The latter two values are what you get if you interpret a floating-point value as an integer. If you encountered this output while debugging, you would have a hard time figuring out what’s going on.

## Representing strings

Related issues sometimes come up with strings. First, remember that C strings are null-terminated. When you allocate space for a string, don’t forget the extra byte at the end.

Also, the letters and numbers in C strings are encoded in ASCII. The ASCII codes for the digits “0” through “9” are 48 through 57, not 0 through 9. The ASCII code 0 is the NUL character that marks the end of a string. And the ASCII codes 1 through 9 are special characters used in some communication protocols. ASCII code 7 is a bell; on some terminals, printing it makes a sound.

The ASCII code for the letter “A” is 65; the code for “a” is 97. Here are those codes in binary:

65 = b0100 0001
97 = b0110 0001


A careful observer will notice that they differ by a single bit. And this pattern holds for the rest of the letters; the sixth bit (counting from the right) acts as a “case bit”, 0 for upper-case letters and 1 for lower case letters.

As an exercise, write a function that takes a string and converts from lower-case to upper-case by flipping the sixth bit. As a challenge, you can make a faster version by reading the string 32 or 64 bits at a time, rather than one character at a time. This optimization is made easier if the length of the string is a multiple of 4 or 8 bytes.

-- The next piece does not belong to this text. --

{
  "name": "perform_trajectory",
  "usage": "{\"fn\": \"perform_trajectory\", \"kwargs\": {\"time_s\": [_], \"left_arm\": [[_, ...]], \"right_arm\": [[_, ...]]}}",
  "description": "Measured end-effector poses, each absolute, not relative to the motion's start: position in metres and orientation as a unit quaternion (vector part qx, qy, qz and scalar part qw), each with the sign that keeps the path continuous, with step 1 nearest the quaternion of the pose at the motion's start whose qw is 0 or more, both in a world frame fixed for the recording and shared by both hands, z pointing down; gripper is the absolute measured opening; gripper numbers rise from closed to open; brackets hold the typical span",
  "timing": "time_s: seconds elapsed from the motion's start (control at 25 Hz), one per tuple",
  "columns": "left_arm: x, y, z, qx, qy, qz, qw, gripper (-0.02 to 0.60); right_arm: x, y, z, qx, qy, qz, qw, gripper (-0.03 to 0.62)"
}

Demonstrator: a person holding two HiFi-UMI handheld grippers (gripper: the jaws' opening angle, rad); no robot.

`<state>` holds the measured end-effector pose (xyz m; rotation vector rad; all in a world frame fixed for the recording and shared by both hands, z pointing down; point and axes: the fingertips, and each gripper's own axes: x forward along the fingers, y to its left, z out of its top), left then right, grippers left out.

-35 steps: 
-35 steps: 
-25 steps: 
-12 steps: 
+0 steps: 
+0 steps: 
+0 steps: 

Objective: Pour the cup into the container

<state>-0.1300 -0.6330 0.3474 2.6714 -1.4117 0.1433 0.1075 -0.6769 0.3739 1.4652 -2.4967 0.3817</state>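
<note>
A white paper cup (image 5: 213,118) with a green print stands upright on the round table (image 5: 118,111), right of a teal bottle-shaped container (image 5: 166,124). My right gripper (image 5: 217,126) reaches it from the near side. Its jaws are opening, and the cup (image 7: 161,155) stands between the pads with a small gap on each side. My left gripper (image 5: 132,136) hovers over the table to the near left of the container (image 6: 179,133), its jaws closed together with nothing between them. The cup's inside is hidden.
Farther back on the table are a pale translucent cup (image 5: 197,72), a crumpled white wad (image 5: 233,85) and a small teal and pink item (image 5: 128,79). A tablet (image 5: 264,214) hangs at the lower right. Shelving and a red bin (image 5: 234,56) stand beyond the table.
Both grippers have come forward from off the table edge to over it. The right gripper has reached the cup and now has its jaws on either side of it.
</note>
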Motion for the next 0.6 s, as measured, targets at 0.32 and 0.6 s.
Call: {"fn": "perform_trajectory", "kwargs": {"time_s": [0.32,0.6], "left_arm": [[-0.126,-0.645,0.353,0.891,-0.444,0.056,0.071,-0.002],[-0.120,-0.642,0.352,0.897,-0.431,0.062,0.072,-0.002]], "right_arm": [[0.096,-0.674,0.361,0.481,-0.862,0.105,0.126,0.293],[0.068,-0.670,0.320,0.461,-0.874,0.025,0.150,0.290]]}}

If you read past the end of a string, you are likely to see strange characters. Conversely, if you write a string and then accidentally read it as an int or float, the results will be hard to interpret.

For example, if you run:

    char array[] = "allen";
float *p = array;
printf("%f\n", *p);


You will find that the ASCII representation of the first 8 characters of my name, interpreted as a double-precision floating point number, is 69779713878800585457664.